A breath test that can detect COVID-19 in three minutes was granted emergency use authorization in the U.S., according to the Food and Drug Administration.

The InspectIR COVID-19 Breathalyzer was authorized by the FDA on Thursday, making it the first breath test approved for the coronavirus.

“Today’s authorization is yet another example of the rapid innovation occurring with diagnostic tests for COVID-19,” Jeff Shuren, director of the FDA’s Center for Devices and Radiological Health, said in a news release. “The FDA continues to support the development of novel COVID-19 tests with the goal of advancing technologies that can help address the current pandemic and better position the U.S. for the next public health emergency.”

Here’s what to know about the test.

How does the ‘Breathalyzer’ work?

Patients using the breath test to check for COVID-19 will blow into a tube — “much like blowing up a balloon” — that’s connected to a test kit, according to InspectIR.

The device — “about the size of a piece of carry-on luggage” — is then able to separate, identify and detect five compounds that are associated with coronavirus infections, officials said.

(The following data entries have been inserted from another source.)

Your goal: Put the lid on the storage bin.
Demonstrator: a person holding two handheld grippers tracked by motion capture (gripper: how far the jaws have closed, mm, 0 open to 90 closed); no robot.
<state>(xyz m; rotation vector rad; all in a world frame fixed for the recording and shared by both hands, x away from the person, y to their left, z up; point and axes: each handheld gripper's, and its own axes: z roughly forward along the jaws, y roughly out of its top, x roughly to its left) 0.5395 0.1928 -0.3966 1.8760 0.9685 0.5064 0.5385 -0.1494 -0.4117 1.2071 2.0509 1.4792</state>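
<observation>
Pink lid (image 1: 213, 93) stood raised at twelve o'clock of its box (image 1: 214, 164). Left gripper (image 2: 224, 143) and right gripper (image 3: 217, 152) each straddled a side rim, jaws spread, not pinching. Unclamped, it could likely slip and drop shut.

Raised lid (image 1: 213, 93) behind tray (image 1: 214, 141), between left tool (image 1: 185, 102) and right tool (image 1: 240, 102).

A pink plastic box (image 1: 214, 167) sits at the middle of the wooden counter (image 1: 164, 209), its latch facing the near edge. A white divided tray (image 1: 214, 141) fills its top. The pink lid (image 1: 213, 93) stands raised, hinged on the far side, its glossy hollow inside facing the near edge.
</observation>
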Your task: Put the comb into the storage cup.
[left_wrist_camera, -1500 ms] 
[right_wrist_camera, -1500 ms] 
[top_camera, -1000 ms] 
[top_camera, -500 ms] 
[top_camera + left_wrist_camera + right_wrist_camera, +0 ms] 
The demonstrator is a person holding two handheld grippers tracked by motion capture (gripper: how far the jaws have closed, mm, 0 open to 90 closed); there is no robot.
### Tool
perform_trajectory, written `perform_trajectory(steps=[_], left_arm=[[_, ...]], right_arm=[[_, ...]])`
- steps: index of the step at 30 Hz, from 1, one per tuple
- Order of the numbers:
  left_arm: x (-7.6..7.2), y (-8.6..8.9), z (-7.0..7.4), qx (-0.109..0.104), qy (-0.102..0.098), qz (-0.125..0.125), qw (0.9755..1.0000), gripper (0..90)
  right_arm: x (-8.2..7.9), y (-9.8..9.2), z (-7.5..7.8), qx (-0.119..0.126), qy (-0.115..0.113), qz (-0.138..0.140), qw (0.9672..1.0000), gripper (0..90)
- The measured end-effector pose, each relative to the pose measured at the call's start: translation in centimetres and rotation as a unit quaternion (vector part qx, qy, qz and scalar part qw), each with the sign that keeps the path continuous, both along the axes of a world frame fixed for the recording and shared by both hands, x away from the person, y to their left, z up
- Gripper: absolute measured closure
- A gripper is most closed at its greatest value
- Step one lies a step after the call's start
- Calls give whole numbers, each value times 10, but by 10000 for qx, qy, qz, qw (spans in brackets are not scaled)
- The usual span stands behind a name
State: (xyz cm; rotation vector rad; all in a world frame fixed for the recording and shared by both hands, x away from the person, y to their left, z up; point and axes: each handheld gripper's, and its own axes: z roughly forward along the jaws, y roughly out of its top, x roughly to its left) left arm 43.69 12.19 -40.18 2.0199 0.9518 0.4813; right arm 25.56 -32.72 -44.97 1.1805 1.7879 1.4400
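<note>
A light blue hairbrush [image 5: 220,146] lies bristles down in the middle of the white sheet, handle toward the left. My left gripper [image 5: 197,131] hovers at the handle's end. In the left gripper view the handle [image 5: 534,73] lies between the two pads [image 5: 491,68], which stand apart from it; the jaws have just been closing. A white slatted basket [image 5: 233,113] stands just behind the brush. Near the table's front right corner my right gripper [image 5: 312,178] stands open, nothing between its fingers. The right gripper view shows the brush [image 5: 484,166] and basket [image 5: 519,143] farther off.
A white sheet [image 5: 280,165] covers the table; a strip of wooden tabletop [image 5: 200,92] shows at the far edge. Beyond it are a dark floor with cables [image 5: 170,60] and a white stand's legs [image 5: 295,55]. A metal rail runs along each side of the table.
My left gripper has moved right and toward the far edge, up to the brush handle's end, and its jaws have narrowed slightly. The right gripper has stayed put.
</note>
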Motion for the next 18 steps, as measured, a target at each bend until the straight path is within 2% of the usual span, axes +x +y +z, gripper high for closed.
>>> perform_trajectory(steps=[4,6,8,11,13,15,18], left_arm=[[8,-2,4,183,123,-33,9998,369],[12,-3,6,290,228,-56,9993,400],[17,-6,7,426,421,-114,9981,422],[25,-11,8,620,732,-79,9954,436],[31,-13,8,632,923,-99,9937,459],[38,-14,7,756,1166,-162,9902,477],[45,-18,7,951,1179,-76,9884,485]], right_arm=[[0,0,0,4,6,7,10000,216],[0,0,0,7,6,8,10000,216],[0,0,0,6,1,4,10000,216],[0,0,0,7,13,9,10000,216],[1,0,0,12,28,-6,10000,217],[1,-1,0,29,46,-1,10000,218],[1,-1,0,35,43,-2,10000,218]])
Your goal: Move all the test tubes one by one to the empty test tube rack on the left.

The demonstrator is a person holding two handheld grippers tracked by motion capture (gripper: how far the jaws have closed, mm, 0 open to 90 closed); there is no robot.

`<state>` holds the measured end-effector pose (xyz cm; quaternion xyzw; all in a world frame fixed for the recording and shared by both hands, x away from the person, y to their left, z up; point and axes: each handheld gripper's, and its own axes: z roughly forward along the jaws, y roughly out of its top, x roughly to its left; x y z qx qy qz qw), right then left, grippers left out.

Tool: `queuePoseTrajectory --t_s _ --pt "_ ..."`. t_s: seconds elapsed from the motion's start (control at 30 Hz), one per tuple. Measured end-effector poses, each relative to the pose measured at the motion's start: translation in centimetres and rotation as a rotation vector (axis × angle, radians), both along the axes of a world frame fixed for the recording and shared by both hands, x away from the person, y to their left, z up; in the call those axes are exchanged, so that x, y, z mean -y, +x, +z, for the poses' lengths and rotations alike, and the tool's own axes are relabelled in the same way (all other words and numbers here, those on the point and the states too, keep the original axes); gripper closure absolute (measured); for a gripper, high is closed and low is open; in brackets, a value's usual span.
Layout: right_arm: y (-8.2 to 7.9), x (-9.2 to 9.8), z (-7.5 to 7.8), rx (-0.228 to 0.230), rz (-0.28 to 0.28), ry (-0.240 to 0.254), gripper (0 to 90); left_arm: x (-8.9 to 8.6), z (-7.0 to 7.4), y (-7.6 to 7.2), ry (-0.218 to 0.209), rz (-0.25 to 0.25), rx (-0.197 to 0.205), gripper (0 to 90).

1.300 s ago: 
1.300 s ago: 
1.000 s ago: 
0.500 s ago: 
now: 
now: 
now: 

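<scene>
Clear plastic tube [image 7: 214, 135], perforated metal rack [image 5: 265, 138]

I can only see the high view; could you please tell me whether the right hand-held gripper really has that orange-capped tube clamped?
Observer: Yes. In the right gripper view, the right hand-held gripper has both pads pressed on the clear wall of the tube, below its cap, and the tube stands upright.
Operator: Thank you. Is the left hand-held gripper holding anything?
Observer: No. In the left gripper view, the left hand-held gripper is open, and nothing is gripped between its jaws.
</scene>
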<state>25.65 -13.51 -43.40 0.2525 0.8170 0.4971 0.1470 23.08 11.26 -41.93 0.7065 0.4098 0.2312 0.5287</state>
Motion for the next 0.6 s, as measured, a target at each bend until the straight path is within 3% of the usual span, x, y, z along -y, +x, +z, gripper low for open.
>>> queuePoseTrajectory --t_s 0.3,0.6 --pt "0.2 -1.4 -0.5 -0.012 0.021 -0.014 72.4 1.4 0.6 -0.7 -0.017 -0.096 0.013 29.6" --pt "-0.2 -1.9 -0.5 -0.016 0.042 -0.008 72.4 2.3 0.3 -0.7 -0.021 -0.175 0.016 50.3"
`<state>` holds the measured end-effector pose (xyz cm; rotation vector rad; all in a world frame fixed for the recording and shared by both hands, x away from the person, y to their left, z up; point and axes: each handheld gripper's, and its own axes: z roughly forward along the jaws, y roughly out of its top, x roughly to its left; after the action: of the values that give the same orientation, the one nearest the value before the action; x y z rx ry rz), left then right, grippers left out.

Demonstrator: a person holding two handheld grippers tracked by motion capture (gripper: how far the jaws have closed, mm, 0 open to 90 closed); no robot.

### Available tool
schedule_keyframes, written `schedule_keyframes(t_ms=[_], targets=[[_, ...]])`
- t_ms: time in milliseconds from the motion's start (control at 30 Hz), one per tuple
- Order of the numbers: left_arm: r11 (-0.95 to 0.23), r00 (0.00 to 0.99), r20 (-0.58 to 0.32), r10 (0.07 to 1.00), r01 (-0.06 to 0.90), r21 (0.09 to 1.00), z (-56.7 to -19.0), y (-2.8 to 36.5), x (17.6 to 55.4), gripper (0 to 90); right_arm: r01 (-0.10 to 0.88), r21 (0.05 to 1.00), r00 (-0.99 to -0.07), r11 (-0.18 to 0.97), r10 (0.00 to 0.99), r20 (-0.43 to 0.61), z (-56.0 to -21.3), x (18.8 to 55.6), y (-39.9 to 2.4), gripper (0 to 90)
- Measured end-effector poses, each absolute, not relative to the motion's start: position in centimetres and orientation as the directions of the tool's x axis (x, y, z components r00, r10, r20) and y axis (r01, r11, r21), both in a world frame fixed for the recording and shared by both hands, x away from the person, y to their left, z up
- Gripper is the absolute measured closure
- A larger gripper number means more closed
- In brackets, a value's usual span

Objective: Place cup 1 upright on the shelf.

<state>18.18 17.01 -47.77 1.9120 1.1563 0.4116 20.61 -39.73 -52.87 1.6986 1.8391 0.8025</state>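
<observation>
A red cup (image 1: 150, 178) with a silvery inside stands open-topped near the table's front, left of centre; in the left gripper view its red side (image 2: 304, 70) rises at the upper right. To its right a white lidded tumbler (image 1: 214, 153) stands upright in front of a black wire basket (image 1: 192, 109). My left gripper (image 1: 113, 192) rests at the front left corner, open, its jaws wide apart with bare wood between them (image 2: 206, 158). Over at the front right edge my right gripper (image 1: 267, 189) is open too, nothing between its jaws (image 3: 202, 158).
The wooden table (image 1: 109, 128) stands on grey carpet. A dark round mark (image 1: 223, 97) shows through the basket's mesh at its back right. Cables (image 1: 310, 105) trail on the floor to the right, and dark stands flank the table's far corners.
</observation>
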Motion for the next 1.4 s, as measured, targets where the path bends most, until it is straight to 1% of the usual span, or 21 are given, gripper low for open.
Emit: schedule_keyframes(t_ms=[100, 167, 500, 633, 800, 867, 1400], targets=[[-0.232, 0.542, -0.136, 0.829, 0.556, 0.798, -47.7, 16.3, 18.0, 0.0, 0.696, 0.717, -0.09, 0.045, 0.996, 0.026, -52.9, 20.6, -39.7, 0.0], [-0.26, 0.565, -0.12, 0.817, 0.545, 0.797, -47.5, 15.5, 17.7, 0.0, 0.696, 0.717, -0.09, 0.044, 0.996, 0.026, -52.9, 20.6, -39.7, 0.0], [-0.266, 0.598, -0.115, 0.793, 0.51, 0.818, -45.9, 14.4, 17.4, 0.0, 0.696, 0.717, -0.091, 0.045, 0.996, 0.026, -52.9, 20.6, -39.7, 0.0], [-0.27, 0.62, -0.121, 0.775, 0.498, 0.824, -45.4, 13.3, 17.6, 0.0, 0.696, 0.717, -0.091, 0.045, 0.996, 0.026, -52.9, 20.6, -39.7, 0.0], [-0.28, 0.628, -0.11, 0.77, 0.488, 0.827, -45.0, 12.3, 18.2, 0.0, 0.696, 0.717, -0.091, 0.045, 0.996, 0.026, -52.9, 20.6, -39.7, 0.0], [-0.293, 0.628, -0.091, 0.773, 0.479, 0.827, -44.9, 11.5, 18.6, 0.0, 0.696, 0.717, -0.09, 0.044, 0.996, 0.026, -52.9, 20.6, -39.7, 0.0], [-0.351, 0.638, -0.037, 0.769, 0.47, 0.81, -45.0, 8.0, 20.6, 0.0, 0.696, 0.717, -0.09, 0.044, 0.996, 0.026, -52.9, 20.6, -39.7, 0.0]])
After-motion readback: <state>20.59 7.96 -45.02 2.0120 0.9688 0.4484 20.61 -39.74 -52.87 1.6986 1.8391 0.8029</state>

If the Breathalyzer detects any of those compounds in your breath, it will yield a “presumptive” positive test result, according to the FDA news release. This result is considered “unconfirmed” unless and until a molecular test — ones that take samples from the nose or mouth — also says the person is positive for COVID-19.

If the test produces a negative result, authorities say other factors should be considered before ruling out COVID-19. This includes recent viral exposures and related symptoms.

Breathalyzers “do not rule out SARS-CoV-2 infection and should not be used as the sole basis for treatment or patient management decisions, including infection control decisions,” officials said.

The test — from first breath to a patient’s results — is expected to take “less than three minutes,” according to the news release.

How effective is the breath test?

In a study of 2,409 people — in which some had COVID-19 — the InspectIR COVID-19 Breathalyzer correctly identified 91.2% of positive samples and 99.3% of negative samples, according to the FDA.

“The study also showed that, in a population with only 4.2% of individuals who are positive for the virus, the test had a negative predictive value of 99.6%, meaning that people who receive a negative test result are likely truly negative in areas of low disease prevalence,” officials said.

In a similar study focusing on the omicron variant, “the test performed with similar sensitivity,” the FDA says.

Where can I get a COVID-19 breath test?

The InspectIR COVID-19 Breathalyzer can be used at doctor’s offices, mobile testing sites and hospitals, according to the FDA. Specific locations offering the test have not been made publicly available.

“The test is performed by a qualified, trained operator under the supervision of a health care provider licensed or authorized by state law to prescribe tests,” officials said.

It will not be available for at-home use.

Is the COVID ‘Breathalyzer’ widely available?

The company producing the COVID-19 breath tests expects it can produce about 100 devices each week, the FDA says, and each instrument can test about 160 samples per day.

“At this level of production, testing capacity using the InspectIR COVID-19 Breathalyzer is expected to increase by approximately 64,000 samples per month,” according to the FDA.